Roman: Am äussersten Rand

Nr. 44 –

Wandern? Nein, danke. Das überlässt Alexandra, Ich-Erzählerin in Lovis Cassaris’ Romandebüt «Ein letztes Mal wir», lieber ihrer Partnerin Meike. Bis sich innerhalb kurzer Zeit alles ändert – und Alexandra in die nordschwedische Stadt Kiruna reist, um eine 180-Kilometer-Tour durch Lappland zu absolvieren.

Bereits am ersten Tag schmerzen Alexandras Rücken und Füsse so stark, dass sie fast aufgibt. Die Fotografin Emma, die ihren Weg kreuzt, motiviert sie zum Weitergehen, und die beiden ziehen gemeinsam durch überwältigende Landschaften im Kebnekaise-Massiv. Von Emma nach ihrem Ehering gefragt, beginnt Alexandra, von ihrer Liebe zu Meike zu erzählen.

Dieser zweite Erzählstrang des Buchs spielt in Zürich und ist von ganz anderem Schmerz gezeichnet als die Strapazen der Wanderung. Doch zunächst sind da eine Leichtigkeit und ein Begehren, die Alexandra nach wenigen Wochen ihr Berliner Tattoostudio aufgeben lassen, auch wenn sie Meikes Wohnort Zürich so attraktiv wie «kalte Brokkolisuppe» findet. Die «vegetarische Wanderfanatikerin» Meike und Alexandra, «Sportmuffel und Fleischfresser», harmonieren perfekt miteinander. Bis Meikes Krankheit die Beziehung auf den Kopf stellt. Der Zerfall ihres Körpers schreitet schnell voran, und Alexandra, die Meike noch vor wenigen Wochen versicherte, sie nie als Last zu empfinden, entwickelt neben aller Liebe zu Meike auch grossen Abscheu und Überdruss.

Alexandra schildert die Strategien, wie sie mit ihren Gefühlen umgeht, schonungslos und detailliert.

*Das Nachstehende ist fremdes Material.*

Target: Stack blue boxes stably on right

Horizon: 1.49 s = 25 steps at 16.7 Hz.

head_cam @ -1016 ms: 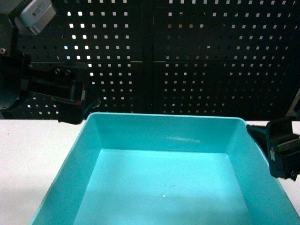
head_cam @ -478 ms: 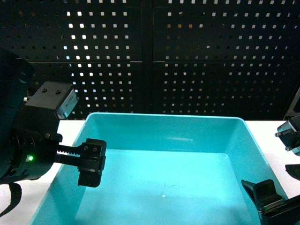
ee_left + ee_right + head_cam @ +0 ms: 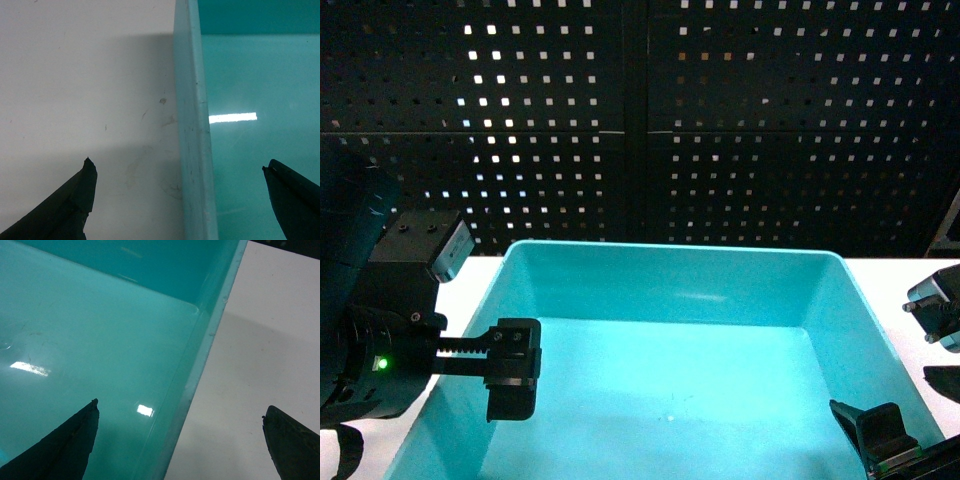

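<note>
Filling the lower middle of the head view, a turquoise tub [image 3: 670,300] sits on a white worktop [image 3: 480,270] before a black pegboard [image 3: 720,120]. At the lower left of the frame the left gripper [image 3: 470,372] hangs at the tub's left wall, one of its fingers [image 3: 512,385] inside the tub over the glossy floor. At the lower right corner the right gripper [image 3: 920,440] sits at the tub's right wall, with one dark finger showing just inside the rim.

Seen from the left wrist camera, the tub's wall [image 3: 195,130] runs up the middle of the frame, its thin rim between two dark fingers [image 3: 70,205] spread wide apart: one over the worktop at lower left, the other over the tub floor at lower right. Neither touches the wall.

Seen from the right wrist camera, the tub's right wall [image 3: 200,365] slants from upper right to bottom centre. The fingers [image 3: 65,445] stand wide apart here too, one over the tub floor at lower left, the other over the white worktop at lower right, straddling the rim without touching it.
</note>
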### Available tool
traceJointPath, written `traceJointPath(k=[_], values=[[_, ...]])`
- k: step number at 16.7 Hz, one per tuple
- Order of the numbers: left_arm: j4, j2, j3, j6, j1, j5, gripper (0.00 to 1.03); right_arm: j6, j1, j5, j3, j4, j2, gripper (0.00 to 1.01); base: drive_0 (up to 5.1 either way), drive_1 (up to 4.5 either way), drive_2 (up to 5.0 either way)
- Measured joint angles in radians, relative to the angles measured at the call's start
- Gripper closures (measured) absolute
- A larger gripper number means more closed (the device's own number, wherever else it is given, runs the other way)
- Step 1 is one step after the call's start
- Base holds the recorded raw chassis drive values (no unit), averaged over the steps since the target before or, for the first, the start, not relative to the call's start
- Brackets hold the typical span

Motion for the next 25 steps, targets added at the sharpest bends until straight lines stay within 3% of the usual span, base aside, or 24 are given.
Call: traceJointPath(k=[3, 9, 11, 14, 19, 20, 22, 25], values=[[0.01, 0.0, -0.008, -0.008, -0.01, -0.01, 0.05, 0.013, -0.004, -0.003, -0.013, 0.038, 0.012, 0.08, 0.0, 0.0, 0.0], [-0.011, -0.019, -0.02, -0.026, -0.038, -0.034, 0.05, 0.038, -0.001, -0.009, -0.045, 0.077, 0.016, 0.8, 0.0, 0.0, 0.0], [-0.043, -0.031, -0.02, -0.043, -0.044, -0.048, 0.05, 0.082, 0.002, -0.025, -0.049, 0.086, 0.014, 0.92, 0.0, 0.0, 0.0], [-0.104, -0.049, 0.0, -0.108, -0.063, -0.048, 0.05, 0.117, -0.004, -0.028, -0.066, 0.098, 0.009, 0.94, 0.0, 0.0, 0.0], [-0.204, -0.057, 0.0, -0.321, -0.128, -0.081, 0.05, 0.119, -0.005, -0.028, -0.092, 0.131, 0.009, 0.94, 0.0, 0.0, 0.0], [-0.196, -0.057, -0.011, -0.344, -0.135, -0.104, 0.05, 0.119, -0.011, -0.03, -0.095, 0.134, 0.009, 0.94, 0.0, 0.0, 0.0], [-0.203, -0.057, -0.028, -0.381, -0.152, -0.149, 0.22, 0.121, -0.02, -0.037, -0.105, 0.143, 0.008, 0.94, 0.0, 0.0, 0.0], [-0.19, -0.056, -0.031, -0.391, -0.17, -0.147, 0.51, 0.121, -0.031, -0.045, -0.116, 0.152, 0.006, 0.94, 0.0, 0.0, 0.0]])
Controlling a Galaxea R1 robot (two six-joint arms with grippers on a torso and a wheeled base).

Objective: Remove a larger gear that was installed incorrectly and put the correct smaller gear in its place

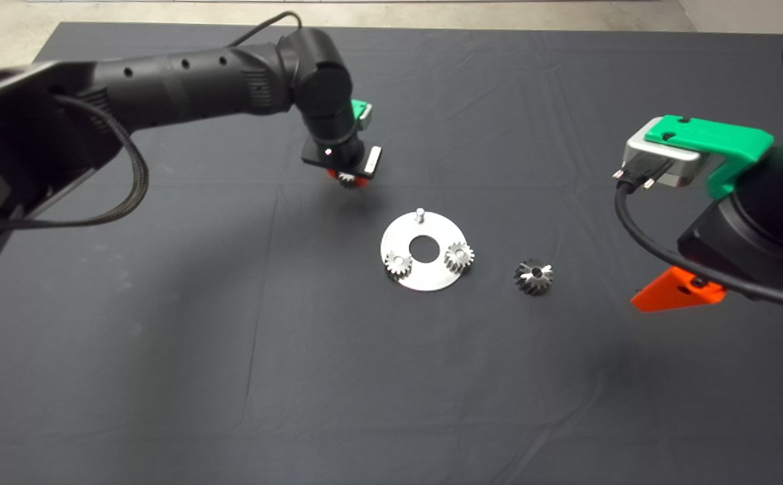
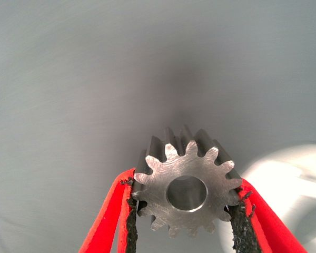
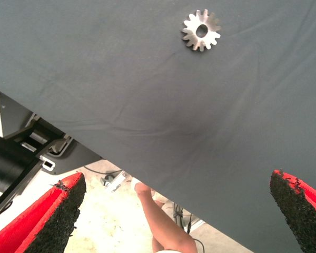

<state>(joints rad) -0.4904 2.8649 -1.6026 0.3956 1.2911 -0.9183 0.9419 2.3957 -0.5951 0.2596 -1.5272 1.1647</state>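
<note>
Silver smaller gear [image 2: 185, 184] clamped in left gripper [image 1: 349, 178] jaws above mat, near disc [image 1: 425, 276]; larger gear [image 1: 534, 276] lies beside disc; right gripper [image 3: 179, 211] jaws apart.

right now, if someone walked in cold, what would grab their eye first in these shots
First, the left gripper held above the mat behind the round steel plate, shut on a smaller gear. On the plate, two similar gears flank a bare pin. The larger gear lies alone on the mat right of the plate, near the open right gripper.
</note>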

So wird die Last spürbar, die Alexandra zu tragen hat und der sie nicht mit der beabsichtigten Stärke begegnen kann. Und trotzdem ist «Ein letztes Mal wir» nicht nur tieftraurig und erdrückend. Der Erzählstrang in Schweden bietet einen Kontrapunkt, und witzige Dialoge rufen immer wieder ein Schmunzeln hervor. Alexandra bewahrt trotz des schrecklichen Verlusts ihren Humor und eine Lebenslust, die sie an der Seite ihrer Trekkingpartnerin Emma durch ihre Erinnerungen und bis ans Ziel des Trekkings führen.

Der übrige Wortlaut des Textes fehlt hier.